● **ASSIGNMENT**
State the count of lines below in which the word "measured" appears, and add nothing.

● ● ● ● ●

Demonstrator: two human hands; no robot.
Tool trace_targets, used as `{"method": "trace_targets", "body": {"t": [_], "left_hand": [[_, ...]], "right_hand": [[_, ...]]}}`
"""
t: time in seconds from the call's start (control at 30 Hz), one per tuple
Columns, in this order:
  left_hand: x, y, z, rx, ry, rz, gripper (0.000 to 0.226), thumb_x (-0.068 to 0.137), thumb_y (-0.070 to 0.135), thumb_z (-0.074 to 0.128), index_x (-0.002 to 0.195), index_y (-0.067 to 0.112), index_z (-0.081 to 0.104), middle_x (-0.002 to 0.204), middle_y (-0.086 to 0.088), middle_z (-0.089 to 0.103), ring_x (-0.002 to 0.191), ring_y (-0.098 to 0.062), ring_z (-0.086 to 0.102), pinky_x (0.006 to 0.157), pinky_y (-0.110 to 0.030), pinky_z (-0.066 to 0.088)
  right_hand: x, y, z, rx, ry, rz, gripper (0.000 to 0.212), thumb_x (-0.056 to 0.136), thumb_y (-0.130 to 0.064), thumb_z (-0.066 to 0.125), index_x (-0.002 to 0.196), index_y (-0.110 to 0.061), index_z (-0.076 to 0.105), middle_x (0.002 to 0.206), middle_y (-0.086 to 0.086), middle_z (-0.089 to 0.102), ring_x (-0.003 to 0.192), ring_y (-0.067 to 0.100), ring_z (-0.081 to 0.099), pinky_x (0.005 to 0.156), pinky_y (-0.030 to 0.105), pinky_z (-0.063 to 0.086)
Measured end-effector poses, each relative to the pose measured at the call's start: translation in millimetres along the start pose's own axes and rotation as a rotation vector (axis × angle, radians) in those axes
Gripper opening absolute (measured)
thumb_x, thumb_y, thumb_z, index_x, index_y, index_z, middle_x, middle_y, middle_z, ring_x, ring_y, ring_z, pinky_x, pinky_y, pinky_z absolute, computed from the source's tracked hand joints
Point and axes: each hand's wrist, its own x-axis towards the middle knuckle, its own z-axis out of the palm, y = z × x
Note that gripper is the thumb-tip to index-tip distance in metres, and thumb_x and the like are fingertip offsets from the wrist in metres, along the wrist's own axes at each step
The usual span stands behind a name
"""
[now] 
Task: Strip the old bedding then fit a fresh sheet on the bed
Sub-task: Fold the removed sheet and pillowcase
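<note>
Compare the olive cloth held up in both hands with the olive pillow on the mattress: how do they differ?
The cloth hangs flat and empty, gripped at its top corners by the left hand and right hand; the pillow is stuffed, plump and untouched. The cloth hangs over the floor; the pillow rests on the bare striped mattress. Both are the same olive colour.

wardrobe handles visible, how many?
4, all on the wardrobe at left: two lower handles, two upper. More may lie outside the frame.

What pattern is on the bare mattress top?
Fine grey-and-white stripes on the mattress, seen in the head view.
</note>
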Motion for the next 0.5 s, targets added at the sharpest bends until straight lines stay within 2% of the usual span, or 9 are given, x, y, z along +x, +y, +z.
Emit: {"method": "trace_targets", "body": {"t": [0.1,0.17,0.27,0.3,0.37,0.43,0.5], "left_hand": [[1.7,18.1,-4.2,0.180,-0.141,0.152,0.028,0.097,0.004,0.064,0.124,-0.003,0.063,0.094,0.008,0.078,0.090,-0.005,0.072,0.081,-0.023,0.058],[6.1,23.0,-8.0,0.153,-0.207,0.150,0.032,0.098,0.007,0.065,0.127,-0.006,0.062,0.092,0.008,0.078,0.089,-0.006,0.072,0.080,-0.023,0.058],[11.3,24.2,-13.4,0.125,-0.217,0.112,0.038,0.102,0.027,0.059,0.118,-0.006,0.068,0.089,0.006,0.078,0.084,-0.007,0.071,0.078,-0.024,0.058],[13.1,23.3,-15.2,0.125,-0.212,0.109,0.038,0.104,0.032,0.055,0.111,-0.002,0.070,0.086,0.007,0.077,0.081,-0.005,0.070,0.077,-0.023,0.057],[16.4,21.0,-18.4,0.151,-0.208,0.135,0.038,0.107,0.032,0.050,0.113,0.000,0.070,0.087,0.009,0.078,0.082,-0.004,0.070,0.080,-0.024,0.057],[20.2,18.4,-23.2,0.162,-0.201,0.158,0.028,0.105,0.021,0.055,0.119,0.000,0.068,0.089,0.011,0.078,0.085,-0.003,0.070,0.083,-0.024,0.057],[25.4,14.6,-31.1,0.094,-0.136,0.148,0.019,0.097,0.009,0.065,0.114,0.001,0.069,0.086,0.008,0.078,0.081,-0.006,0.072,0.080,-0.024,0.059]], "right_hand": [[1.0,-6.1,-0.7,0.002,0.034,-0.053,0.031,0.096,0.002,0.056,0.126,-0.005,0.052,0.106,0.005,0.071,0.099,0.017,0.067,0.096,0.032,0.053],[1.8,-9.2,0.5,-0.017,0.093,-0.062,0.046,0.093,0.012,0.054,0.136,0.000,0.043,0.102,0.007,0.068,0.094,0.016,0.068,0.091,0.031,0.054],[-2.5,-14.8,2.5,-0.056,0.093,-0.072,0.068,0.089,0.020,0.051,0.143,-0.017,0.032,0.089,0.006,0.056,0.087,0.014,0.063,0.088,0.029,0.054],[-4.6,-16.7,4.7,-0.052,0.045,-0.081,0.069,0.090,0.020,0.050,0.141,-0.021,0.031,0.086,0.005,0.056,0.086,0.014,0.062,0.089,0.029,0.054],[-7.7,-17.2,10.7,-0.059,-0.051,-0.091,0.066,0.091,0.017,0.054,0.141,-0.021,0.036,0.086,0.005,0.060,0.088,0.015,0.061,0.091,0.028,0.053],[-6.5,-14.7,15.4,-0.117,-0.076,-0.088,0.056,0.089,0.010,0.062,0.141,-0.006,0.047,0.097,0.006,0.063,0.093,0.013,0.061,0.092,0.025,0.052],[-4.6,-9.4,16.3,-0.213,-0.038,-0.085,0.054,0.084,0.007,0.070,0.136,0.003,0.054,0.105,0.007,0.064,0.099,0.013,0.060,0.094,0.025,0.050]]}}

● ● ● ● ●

● **OUTPUT OF THE EXERCISE**
2